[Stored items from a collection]
╔══

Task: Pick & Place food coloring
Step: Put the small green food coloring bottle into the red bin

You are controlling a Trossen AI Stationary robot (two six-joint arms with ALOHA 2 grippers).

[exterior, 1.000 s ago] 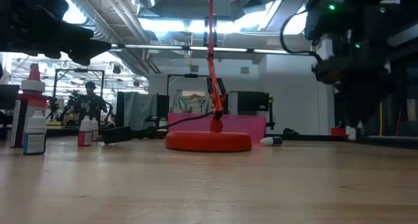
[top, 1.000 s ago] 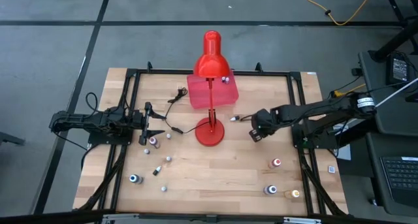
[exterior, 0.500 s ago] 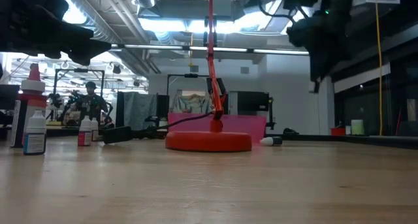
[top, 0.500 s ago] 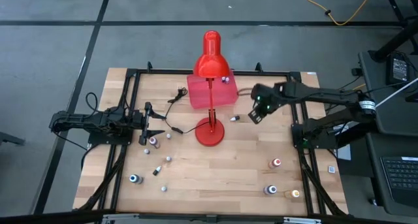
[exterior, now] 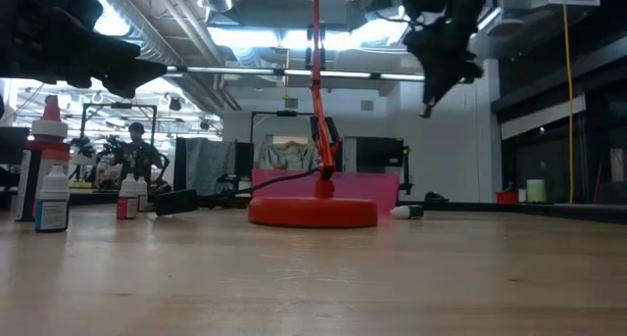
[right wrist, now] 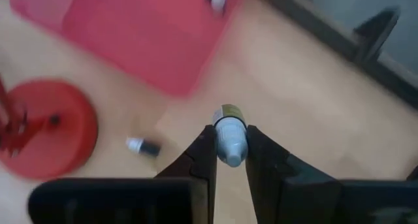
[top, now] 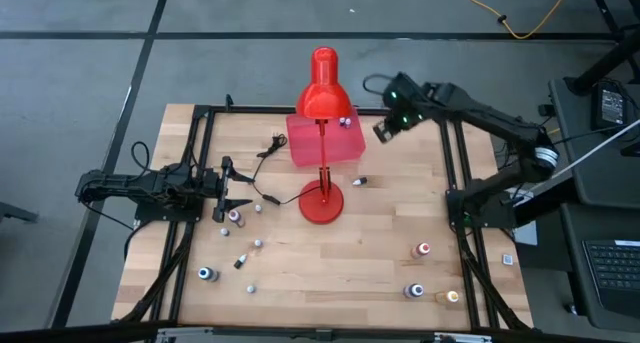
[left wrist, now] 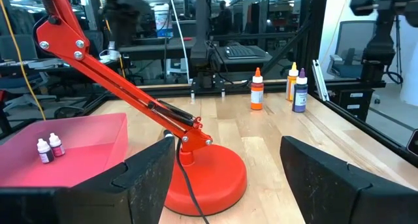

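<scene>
My right gripper [top: 383, 130] hangs high over the table's far right part, just right of the pink tray [top: 325, 138], shut on one small food coloring bottle [right wrist: 228, 136]. The tray holds two bottles [top: 343, 121]. One dark bottle [top: 358, 181] lies on its side by the red lamp's base [top: 322, 200]. Several more stand on the near half of the table [top: 424, 249] [top: 207, 274]. My left gripper [top: 232, 186] waits open and level at the table's left side. My right gripper pinches the small bottle by its pale sides [right wrist: 230, 144] between its two fingers [right wrist: 204, 153]. The fingers slant steeply down from above. The bottle sticks out beyond the fingertips with its yellowish end [right wrist: 228, 112] away from the gripper, lifted clear of the table.
The tall red lamp [top: 322, 93] rises from its base at the table's middle, its head over the tray's far edge. A black cord [top: 268, 148] runs across the wood left of the tray. A black frame [top: 455, 163] borders the table. Bare wood lies right of the tray.
My right gripper has risen and swung from beside the lamp's base toward the table's far edge, ending beside the tray's right side. It has turned about as it went and stayed shut on the bottle, which has gone up with it.
</scene>
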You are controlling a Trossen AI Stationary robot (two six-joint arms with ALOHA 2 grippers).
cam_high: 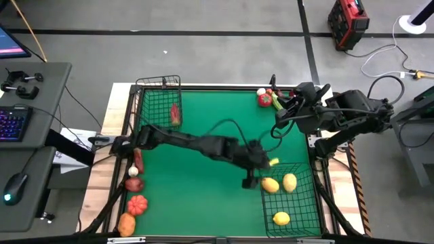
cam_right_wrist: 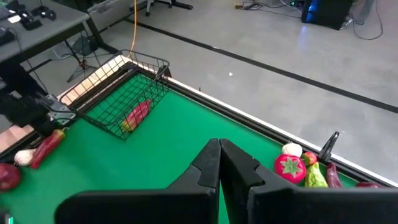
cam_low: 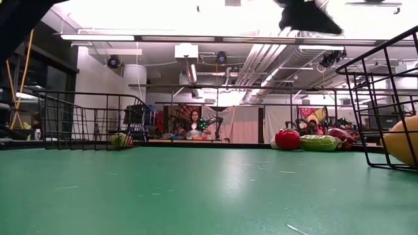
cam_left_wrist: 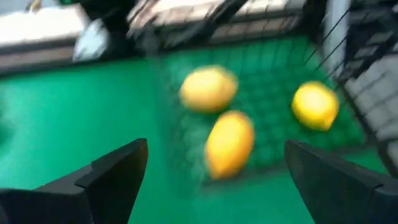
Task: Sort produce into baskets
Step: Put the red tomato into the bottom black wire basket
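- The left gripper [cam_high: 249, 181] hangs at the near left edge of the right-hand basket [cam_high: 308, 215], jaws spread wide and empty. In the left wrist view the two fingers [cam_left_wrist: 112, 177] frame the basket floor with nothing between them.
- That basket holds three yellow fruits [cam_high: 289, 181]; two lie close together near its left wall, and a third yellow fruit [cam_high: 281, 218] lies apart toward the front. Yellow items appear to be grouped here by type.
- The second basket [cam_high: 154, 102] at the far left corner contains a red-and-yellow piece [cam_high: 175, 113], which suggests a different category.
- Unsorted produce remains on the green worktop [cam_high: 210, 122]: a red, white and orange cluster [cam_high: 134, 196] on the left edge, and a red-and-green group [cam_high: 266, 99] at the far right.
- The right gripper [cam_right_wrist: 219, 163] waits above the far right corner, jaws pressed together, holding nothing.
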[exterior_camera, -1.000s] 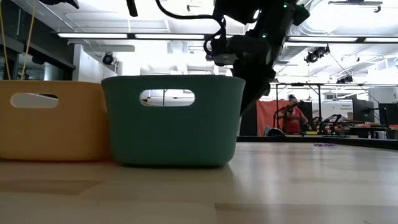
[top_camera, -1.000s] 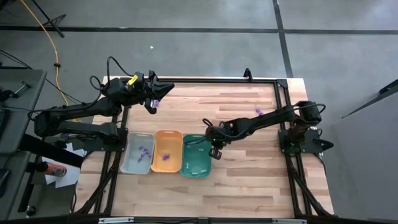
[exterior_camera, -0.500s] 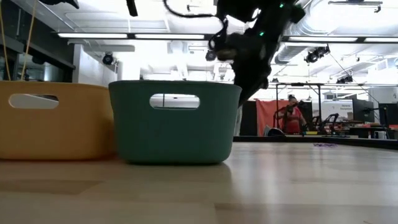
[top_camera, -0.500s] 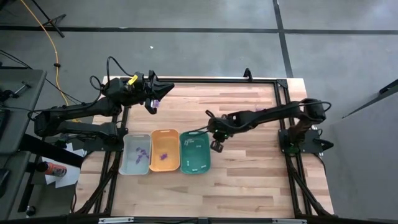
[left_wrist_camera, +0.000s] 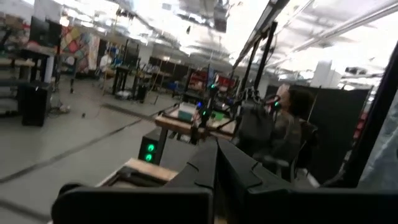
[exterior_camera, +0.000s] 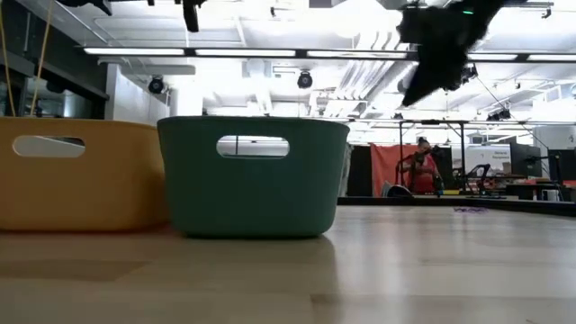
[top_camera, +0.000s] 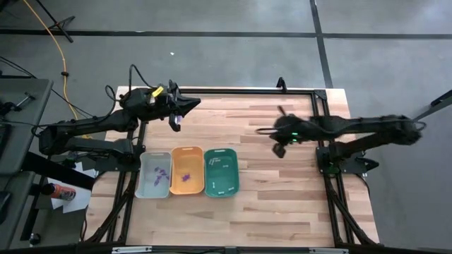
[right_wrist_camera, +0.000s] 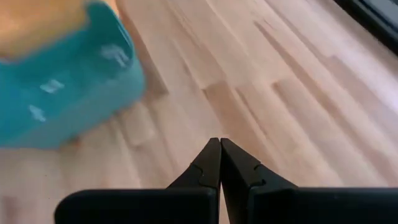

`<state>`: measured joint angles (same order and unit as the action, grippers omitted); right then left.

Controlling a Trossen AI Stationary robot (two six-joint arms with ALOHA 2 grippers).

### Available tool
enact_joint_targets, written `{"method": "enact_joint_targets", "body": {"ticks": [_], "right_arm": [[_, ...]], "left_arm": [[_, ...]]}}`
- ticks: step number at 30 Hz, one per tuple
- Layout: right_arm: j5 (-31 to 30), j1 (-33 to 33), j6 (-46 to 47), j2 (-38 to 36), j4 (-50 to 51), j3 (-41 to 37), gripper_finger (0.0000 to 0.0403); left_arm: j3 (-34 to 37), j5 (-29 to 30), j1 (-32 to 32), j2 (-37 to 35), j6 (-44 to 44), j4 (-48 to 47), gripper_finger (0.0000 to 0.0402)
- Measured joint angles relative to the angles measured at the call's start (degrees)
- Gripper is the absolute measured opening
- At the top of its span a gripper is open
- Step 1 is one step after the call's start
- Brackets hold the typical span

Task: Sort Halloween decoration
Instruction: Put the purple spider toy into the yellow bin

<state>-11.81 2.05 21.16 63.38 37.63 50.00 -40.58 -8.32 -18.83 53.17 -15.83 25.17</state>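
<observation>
We see the Halloween decoration split across the three trays. Purple pieces point(top_camera: 163, 171) lie in the grey tray point(top_camera: 145, 185), more purple pieces point(top_camera: 188, 176) sit in the orange tray point(top_camera: 176, 187), and white stick-like pieces point(top_camera: 220, 168) lie in the teal tray point(top_camera: 233, 180). The trays stand side by side, touching or nearly so, near the table's front-left; grey is outermost, orange in the middle, teal toward the table's centre. A purple bit point(top_camera: 176, 120) shows right at the left gripper's tip, but we can't tell whether it is pinched or just lies on the table point(top_camera: 282, 204) beneath.

The left gripper point(top_camera: 185, 106) hangs over the table's back-left corner, well apart from the trays. Its wrist view shows the two dark fingers point(left_wrist_camera: 208, 168) pressed together, pointing out into the room, where a person sits at a desk.

The right gripper point(top_camera: 280, 138) is over the bare wood at mid-table, right of the teal tray and clear of it, blurred in the overhead. Its fingers point(right_wrist_camera: 211, 165) are pressed together with nothing between them, aimed down at the planks with the teal tray's corner off to one side.

The low view has the teal tray nearest, the orange beside it, and the right arm high up.
</observation>
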Motion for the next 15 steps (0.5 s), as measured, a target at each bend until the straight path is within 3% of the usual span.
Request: {"method": "enact_joint_targets", "body": {"ticks": [4,7,11,15], "right_arm": [[4.2,1.1,2.5,-14.1,-13.3,-13.4,0.0000],[8.4,2.5,3.1,-20.8,-30.7,-21.8,0.0000],[9.7,4.7,8.4,-22.5,-53.5,-27.4,0.0000],[12.1,6.3,6.0,-20.4,-59.8,-25.1,0.0000]], "left_arm": [[0.0,0.3,0.0,0.0,0.0,-4.3,0.0000],[0.0,0.4,0.1,0.0,-1.3,-6.3,0.0000],[0.0,0.4,0.1,0.9,-1.7,-7.2,0.0000],[0.0,0.3,0.1,2.3,0.6,-7.0,0.0000]]}}
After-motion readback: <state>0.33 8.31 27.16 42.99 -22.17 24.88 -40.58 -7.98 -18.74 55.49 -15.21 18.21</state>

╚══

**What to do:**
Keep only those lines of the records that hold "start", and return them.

**Your solution:**
- Measured joint angles relative to the angles measured at the call's start (degrees)
- Step 1 is one step after the call's start

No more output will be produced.